- Location of Kennedy, Minnesota
- Coordinates: 48°38′33″N 96°54′31″W﻿ / ﻿48.64250°N 96.90861°W
- Country: United States
- State: Minnesota
- County: Kittson

Government
- • Mayor: Earl Mattson

Area
- • Total: 0.45 sq mi (1.16 km^{2})
- • Land: 0.45 sq mi (1.16 km^{2})
- • Water: 0 sq mi (0.00 km^{2})
- Elevation: 827 ft (252 m)

Population (2020)
- • Total: 176
- • Density: 393.6/sq mi (151.96/km^{2})
- Time zone: UTC-6 (CST)
- • Summer (DST): UTC-5 (CDT)
- ZIP code: 56733
- Area code: 218
- FIPS code: 27-32732
- GNIS feature ID: 0646089
- Website: kennedymn.org

= Kennedy, Minnesota =

City in Minnesota, United States

Kennedy is a city in Kittson County, Minnesota, United States. The population was 176 at the 2020 census.

==History==
A post office called Kennedy has been in operation since 1881. The city was named for John Stewart Kennedy, a businessman and philanthropist.

==Geography==
According to the United States Census Bureau, the city has a total area of 0.42 sqmi, all land.

==Demographics==

Historical population
| Census | Pop. | Note | %± |
| 1900 | 158 |  | — |
| 1910 | 232 |  | 46.8% |
| 1920 | 311 |  | 34.1% |
| 1930 | 279 |  | −10.3% |
| 1940 | 338 |  | 21.1% |
| 1950 | 480 |  | 42.0% |
| 1960 | 458 |  | −4.6% |
| 1970 | 424 |  | −7.4% |
| 1980 | 405 |  | −4.5% |
| 1990 | 337 |  | −16.8% |
| 2000 | 255 |  | −24.3% |
| 2010 | 193 |  | −24.3% |
| 2020 | 176 |  | −8.8% |
U.S. Decennial Census 2020 Census

===2010 census===
As of the census of 2010, there were 193 people, 89 households, and 54 families living in the city. The population density was 459.5 PD/sqmi. There were 114 housing units at an average density of 271.4 /sqmi. The racial makeup of the city was 98.4% White, 1.0% Asian, and 0.5% from two or more races. Hispanic or Latino of any race were 4.1% of the population.

There were 89 households, of which 27.0% had children under the age of 18 living with them, 51.7% were married couples living together, 4.5% had a female householder with no husband present, 4.5% had a male householder with no wife present, and 39.3% were non-families. 37.1% of all households were made up of individuals, and 19.1% had someone living alone who was 65 years of age or older. The average household size was 2.17 and the average family size was 2.87.

The median age in the city was 47.4 years. 24.9% of residents were under the age of 18; 4.1% were between the ages of 18 and 24; 17.6% were from 25 to 44; 36.3% were from 45 to 64; and 17.1% were 65 years of age or older. The gender makeup of the city was 48.2% male and 51.8% female.

===2000 census===
As of the census of 2000, there were 255 people, 115 households and 70 families living in the city. The population density was 607.9 PD/sqmi. There were 131 housing units at an average density of 312.3 /sqmi. The racial makeup of the city was 99.61% White, and 0.39% from two or more races. Hispanic or Latino of any race were 6.67% of the population.

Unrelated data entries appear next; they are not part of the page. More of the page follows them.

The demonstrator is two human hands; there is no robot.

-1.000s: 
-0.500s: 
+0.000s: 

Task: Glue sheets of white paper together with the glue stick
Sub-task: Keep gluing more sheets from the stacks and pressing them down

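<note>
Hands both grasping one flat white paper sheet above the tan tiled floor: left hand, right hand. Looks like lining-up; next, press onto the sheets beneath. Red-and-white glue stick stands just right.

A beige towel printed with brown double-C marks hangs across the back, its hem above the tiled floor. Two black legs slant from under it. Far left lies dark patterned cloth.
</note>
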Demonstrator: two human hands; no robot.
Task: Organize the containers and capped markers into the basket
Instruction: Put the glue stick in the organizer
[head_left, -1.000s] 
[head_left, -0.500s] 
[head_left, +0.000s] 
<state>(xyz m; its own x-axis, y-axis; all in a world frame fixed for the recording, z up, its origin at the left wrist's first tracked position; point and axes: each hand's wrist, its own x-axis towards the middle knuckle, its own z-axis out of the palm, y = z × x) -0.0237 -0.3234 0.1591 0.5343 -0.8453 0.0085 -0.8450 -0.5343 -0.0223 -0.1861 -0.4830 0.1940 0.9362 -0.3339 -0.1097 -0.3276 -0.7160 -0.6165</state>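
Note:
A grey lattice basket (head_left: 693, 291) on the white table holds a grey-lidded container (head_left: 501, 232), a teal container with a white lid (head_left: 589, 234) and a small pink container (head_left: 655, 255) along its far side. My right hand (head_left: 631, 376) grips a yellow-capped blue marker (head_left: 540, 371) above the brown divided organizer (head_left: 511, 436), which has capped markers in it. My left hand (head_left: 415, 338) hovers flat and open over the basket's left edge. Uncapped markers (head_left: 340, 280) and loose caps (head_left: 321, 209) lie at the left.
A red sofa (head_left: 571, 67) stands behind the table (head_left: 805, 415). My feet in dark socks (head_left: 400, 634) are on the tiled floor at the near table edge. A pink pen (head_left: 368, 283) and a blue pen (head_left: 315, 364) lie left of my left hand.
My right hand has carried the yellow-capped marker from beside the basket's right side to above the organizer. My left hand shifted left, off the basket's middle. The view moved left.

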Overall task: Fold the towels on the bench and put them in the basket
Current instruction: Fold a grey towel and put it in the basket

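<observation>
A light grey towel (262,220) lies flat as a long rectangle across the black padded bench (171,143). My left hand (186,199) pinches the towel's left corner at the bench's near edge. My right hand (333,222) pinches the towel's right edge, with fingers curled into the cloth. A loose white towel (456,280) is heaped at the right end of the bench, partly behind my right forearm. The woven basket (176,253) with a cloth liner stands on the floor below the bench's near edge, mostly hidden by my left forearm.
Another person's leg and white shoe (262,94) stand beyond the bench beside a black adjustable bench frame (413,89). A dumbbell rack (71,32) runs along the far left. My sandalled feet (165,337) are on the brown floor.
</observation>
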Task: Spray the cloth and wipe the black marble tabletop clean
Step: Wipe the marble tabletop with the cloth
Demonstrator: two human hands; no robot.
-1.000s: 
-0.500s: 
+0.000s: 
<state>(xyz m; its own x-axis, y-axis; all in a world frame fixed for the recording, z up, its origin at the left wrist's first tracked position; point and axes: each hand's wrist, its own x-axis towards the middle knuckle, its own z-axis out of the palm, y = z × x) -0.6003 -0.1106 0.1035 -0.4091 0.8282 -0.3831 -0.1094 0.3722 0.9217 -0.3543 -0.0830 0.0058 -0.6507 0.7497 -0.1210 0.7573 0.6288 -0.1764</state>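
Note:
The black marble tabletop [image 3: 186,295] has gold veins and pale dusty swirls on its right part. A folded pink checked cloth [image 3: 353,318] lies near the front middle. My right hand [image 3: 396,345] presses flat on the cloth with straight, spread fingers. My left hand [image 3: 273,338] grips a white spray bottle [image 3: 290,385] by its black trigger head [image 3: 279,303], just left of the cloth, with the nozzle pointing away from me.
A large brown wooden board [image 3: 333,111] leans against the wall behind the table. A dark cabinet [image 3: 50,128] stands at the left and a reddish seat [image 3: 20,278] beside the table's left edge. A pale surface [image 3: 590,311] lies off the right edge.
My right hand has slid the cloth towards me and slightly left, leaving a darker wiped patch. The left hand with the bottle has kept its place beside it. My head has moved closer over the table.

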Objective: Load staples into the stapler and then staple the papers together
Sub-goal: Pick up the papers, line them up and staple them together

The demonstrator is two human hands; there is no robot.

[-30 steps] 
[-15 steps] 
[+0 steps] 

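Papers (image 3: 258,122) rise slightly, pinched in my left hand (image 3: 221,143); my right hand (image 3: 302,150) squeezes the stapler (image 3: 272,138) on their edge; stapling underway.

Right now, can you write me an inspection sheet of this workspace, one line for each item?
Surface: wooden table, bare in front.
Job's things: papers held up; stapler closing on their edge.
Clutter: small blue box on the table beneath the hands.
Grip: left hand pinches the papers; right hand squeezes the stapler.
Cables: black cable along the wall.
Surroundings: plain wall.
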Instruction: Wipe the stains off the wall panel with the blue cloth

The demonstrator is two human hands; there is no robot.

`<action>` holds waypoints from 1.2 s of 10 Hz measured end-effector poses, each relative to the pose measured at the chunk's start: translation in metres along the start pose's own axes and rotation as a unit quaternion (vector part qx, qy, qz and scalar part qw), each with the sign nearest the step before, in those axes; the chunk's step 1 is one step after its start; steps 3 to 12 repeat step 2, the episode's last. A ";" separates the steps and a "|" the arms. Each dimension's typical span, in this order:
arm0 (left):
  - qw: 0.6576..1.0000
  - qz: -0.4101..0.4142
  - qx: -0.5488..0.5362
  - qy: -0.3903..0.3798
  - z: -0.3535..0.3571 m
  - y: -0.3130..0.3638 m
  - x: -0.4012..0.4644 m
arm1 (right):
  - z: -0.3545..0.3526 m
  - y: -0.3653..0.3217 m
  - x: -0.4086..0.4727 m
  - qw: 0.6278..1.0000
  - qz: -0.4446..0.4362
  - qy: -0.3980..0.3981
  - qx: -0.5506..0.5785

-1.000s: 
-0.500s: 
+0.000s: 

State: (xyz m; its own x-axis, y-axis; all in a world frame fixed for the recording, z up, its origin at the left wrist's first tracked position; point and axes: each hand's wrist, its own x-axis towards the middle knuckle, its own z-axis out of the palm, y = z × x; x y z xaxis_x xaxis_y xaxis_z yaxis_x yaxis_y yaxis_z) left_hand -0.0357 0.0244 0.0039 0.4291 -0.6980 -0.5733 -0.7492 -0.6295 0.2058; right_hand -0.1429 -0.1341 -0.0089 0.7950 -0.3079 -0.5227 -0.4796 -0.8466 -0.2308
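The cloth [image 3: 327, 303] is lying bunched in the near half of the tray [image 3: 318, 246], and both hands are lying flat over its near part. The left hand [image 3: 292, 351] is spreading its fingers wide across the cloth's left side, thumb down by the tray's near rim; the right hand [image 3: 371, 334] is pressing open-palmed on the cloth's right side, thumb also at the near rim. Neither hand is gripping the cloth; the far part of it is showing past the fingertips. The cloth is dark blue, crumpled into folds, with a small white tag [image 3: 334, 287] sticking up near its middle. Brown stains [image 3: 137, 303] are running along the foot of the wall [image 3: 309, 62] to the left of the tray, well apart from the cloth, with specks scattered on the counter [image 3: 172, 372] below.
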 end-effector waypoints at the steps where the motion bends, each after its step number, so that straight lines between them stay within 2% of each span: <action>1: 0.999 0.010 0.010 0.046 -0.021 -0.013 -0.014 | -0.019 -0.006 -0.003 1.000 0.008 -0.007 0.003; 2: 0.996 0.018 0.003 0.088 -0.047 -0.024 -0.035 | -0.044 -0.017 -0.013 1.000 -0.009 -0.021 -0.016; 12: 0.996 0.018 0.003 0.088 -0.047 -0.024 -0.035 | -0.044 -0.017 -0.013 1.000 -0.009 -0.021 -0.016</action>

There were 115 households, of which 27.0% had children under the age of 18 living with them, 55.7% were married couples living together, 3.5% had a female householder with no husband present, and 39.1% were non-families. 38.3% of all households were made up of individuals, and 13.9% had someone living alone who was 65 years of age or older. The average household size was 2.22 and the average family size was 2.97.

25.5% of the population were under the age of 18, 4.7% from 18 to 24, 25.1% from 25 to 44, 25.1% from 45 to 64, and 19.6% who were 65 years of age or older. The median age was 41 years. For every 100 females, there were 99.2 males. For every 100 females age 18 and over, there were 111.1 males.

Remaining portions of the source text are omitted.